# WHAT THIS TASK INVOLVES
Restate word for word the lines of the entries below, starting with the line that holds "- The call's" and ending with the line that holds "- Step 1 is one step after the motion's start", and no others.

# SUPPLIED INFORMATION
-------

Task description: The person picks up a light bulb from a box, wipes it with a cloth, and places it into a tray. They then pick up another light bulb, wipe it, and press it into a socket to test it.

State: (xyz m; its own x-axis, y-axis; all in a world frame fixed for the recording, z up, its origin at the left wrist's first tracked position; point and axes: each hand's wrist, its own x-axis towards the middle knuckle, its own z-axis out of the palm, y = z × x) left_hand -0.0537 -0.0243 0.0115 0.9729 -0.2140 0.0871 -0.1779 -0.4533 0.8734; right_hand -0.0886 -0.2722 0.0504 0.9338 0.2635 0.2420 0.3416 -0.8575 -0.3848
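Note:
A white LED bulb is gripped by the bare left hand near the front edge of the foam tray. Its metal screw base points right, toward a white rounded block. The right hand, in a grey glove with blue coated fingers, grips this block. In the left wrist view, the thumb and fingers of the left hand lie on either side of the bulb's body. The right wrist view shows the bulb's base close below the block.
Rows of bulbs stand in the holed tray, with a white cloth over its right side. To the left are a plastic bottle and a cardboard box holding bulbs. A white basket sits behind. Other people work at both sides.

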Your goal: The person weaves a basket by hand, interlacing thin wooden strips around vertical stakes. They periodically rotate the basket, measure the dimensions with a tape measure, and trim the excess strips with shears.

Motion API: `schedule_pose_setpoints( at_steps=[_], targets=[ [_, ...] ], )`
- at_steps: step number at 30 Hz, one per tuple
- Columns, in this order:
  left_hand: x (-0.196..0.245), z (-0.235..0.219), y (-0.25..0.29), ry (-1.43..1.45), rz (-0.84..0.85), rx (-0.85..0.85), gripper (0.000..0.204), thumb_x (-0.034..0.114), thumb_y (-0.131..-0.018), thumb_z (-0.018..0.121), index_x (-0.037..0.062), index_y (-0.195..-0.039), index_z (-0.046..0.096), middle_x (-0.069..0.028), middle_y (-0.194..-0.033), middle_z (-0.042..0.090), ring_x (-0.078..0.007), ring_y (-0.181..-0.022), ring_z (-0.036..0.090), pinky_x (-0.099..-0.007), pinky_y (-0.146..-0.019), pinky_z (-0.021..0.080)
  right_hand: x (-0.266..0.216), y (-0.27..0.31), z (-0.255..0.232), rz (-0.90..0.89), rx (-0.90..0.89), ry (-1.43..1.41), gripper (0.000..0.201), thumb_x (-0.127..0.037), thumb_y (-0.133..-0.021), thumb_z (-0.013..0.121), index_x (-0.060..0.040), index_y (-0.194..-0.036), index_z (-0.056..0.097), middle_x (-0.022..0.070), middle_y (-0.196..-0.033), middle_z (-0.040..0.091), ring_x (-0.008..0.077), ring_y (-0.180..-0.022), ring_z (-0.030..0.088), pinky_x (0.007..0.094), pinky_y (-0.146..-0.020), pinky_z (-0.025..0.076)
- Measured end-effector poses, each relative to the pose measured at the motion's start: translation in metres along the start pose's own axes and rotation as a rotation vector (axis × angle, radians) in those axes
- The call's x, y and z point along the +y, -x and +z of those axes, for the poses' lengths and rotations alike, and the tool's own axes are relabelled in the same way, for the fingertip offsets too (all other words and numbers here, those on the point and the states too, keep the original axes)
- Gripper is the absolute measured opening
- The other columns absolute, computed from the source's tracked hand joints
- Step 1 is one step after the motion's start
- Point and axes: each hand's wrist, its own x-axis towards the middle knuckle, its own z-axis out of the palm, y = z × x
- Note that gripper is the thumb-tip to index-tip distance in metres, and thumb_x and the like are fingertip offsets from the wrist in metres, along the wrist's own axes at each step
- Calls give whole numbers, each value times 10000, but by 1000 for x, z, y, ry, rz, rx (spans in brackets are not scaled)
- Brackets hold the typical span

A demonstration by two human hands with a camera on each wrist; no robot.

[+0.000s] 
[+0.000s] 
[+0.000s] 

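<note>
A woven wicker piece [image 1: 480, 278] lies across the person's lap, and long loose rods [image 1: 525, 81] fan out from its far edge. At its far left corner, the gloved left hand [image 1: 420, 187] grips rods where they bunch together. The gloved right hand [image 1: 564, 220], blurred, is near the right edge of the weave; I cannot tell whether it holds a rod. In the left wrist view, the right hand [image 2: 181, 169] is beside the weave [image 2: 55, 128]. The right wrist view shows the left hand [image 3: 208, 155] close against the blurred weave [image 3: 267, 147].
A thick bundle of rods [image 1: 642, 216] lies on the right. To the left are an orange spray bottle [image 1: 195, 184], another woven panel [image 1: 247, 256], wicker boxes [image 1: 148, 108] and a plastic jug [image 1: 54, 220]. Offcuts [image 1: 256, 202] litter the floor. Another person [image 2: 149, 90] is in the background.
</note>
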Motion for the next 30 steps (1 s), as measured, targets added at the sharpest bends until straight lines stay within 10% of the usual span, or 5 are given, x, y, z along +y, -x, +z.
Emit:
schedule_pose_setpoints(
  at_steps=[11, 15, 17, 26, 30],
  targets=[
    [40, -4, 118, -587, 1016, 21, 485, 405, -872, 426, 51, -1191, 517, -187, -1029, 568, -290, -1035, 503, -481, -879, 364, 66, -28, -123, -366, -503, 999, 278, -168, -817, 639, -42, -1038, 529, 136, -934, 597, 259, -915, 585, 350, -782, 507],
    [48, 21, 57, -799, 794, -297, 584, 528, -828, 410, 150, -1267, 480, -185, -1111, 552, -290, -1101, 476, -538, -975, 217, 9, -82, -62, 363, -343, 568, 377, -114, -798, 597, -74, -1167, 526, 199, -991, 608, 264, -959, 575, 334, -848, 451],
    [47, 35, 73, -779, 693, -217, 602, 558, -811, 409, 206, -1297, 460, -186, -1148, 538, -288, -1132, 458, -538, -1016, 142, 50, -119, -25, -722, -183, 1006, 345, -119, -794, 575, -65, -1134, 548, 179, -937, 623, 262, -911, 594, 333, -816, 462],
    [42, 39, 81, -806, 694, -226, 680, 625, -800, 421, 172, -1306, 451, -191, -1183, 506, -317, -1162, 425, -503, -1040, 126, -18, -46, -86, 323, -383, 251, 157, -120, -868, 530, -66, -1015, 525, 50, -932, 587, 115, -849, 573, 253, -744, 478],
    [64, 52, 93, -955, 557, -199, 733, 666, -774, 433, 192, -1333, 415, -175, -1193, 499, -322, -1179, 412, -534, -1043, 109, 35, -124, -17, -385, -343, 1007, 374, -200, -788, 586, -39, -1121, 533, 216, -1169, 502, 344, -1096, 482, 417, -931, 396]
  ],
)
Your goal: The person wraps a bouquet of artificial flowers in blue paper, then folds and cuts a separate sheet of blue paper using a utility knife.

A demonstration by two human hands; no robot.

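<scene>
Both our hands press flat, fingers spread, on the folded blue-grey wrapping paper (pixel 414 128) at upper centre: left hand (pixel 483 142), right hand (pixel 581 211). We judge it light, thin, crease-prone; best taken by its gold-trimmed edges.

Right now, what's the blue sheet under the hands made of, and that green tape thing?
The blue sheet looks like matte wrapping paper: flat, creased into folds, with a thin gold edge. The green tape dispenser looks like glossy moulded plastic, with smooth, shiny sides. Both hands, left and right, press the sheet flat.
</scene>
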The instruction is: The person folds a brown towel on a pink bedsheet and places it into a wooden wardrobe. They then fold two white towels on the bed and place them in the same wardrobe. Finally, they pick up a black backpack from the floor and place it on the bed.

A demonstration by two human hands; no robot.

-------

# SOLUTION FOR THIS EXERCISE
- The call's x, y and z point along the +y, -x and +z of those axes, for the poses' lengths and rotations alike, and the tool's own axes are relabelled in the same way, for the fingertip offsets too (all other words and numbers here, those on the point and the states too, keep the original axes)
- Gripper is the absolute measured opening
- The other columns absolute, computed from the source's tracked hand joints
- Step 1 is one step after the motion's start

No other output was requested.